Open by Default, Reliable by Subscription

How Apuna builds websites with AI — and how you can audit every step

By JTO · with Ogilvy, an Apuna AI agentPublished June 16, 2026

Most AI-development engagements fail the same test: when something goes wrong, there is no trail. No record of what the model produced, who reviewed it, what was verified, and who gave the final instruction to ship. Responsibility disperses.

This paper describes Apuna's method: a documented build loop in which AI agents propose, a multi-agent review panel evaluates, a verification gate checks every concrete claim against the rendered output, and a human greenlights each change before it ships. The build pipeline is open-source (Apache-2.0); the subscription — Apuna Care — delivers the infrastructure, the specialist time, and the accountability that comes from a human who signs off.

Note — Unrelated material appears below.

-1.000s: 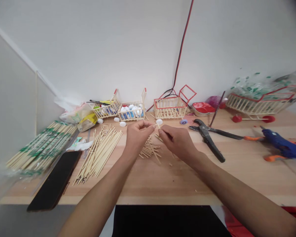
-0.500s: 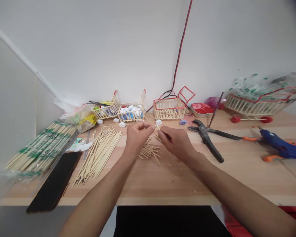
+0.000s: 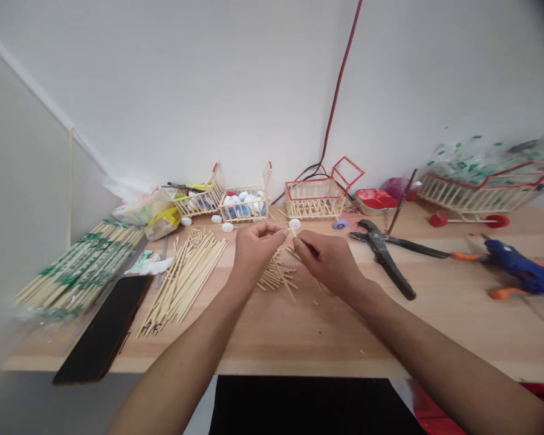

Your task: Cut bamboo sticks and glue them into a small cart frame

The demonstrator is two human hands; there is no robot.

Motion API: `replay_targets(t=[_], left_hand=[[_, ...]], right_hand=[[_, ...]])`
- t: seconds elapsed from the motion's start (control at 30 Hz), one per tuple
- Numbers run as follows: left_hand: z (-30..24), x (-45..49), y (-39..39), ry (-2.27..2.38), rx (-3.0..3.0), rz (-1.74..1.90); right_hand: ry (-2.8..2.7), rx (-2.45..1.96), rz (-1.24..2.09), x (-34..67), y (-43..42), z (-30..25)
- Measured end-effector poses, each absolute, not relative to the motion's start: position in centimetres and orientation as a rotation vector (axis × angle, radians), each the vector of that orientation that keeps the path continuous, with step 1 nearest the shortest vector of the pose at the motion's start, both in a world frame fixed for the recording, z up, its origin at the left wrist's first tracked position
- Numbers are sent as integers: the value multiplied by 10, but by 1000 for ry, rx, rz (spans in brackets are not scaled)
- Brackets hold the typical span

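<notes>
Over the middle of the table, my left hand (image 3: 259, 244) is closed in a pinch of thumb and forefinger. Whatever lies between those fingertips is too small to make out. Just to its right, my right hand (image 3: 329, 257) is closed on a thin bamboo stick (image 3: 294, 232), whose tip points up towards the left fingertips. Below and between the hands lies a pile of short cut sticks (image 3: 274, 275). Behind them stands a small stick-built cart (image 3: 315, 207) with a red-painted rim and handle; its white wheel (image 3: 294, 223) shows just above the fingertips.
Long loose sticks (image 3: 185, 281), a black phone (image 3: 104, 329) and packaged sticks (image 3: 79, 266) lie left. Two little carts, one holding white and blue pieces (image 3: 245, 205), stand behind. Rightward are pliers (image 3: 385, 260), a red paint dish (image 3: 375, 200), a blue glue gun (image 3: 519, 266) and a larger cart (image 3: 476, 193).
The whole view has shifted slightly, so the things on the table appear a little further right. Both hands keep nearly the same pose, fingertips close together.
</notes>
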State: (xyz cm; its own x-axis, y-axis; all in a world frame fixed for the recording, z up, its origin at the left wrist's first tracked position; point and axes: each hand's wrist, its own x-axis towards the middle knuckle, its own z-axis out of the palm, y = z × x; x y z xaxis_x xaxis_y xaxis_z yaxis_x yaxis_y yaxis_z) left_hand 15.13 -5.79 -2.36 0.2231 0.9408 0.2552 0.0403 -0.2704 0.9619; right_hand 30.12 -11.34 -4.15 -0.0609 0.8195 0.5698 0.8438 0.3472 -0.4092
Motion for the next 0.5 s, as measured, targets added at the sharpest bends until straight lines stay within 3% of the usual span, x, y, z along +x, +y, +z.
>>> replay_targets(t=[0.5], left_hand=[[-20,150,-60,959,1541,1193]], right_hand=[[-1852,-1455,-31,301,-114,-41]])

The argument does not rest on case studies or invented metrics. The proof is reflexive: Apuna's own public website was built by this method, and the method is publicly auditable. This paper is itself a product of it — co-authored by a human and an AI agent, disclosed as such.

The Problem: AI Development Without a Paper Trail

There is a conversation most companies have had by now. Someone proposes using AI to build or maintain a digital property — a website, a tool, an integration. The proposal is appealing: faster delivery, lower marginal cost, a crew that works outside business hours. The work proceeds. Something ships.

Then something goes wrong.

It may be small: a claim on the page that is not quite accurate. A section that contradicts the legal copy two pages down. A feature described in the navigation that does not exist in the product. When someone asks how it got there, the answer is usually a variation on: the model produced it, someone reviewed it, it seemed fine at the time.

The problem is not that the model got it wrong. Models get things wrong; so do people. The problem is the audit trail — or rather, the absence of one. There is no record of what the model was asked, what it returned, who reviewed the output, what the review checked, and who gave the final instruction to publish. Accountability disperses. The failure has no clean owner.

This is not an AI problem. It is a process problem. It exists, in nearly identical form, in any workflow where review is informal and sign-off is implicit. AI makes it more visible — and more consequential — because the volume and speed of output exceed what informal review can cover.

The solution is also not new: a documented loop with a human at the load-bearing point. Not in a ceremonial role — an approval checkbox that everyone treats as a formality — but in a structural one: a human who sees the rendered output, checks it against what was specified, and decides, explicitly, that it may ship.

The rest of this paper describes how Apuna built that loop, why it is auditable rather than just described, and what a buyer actually receives when she engages it.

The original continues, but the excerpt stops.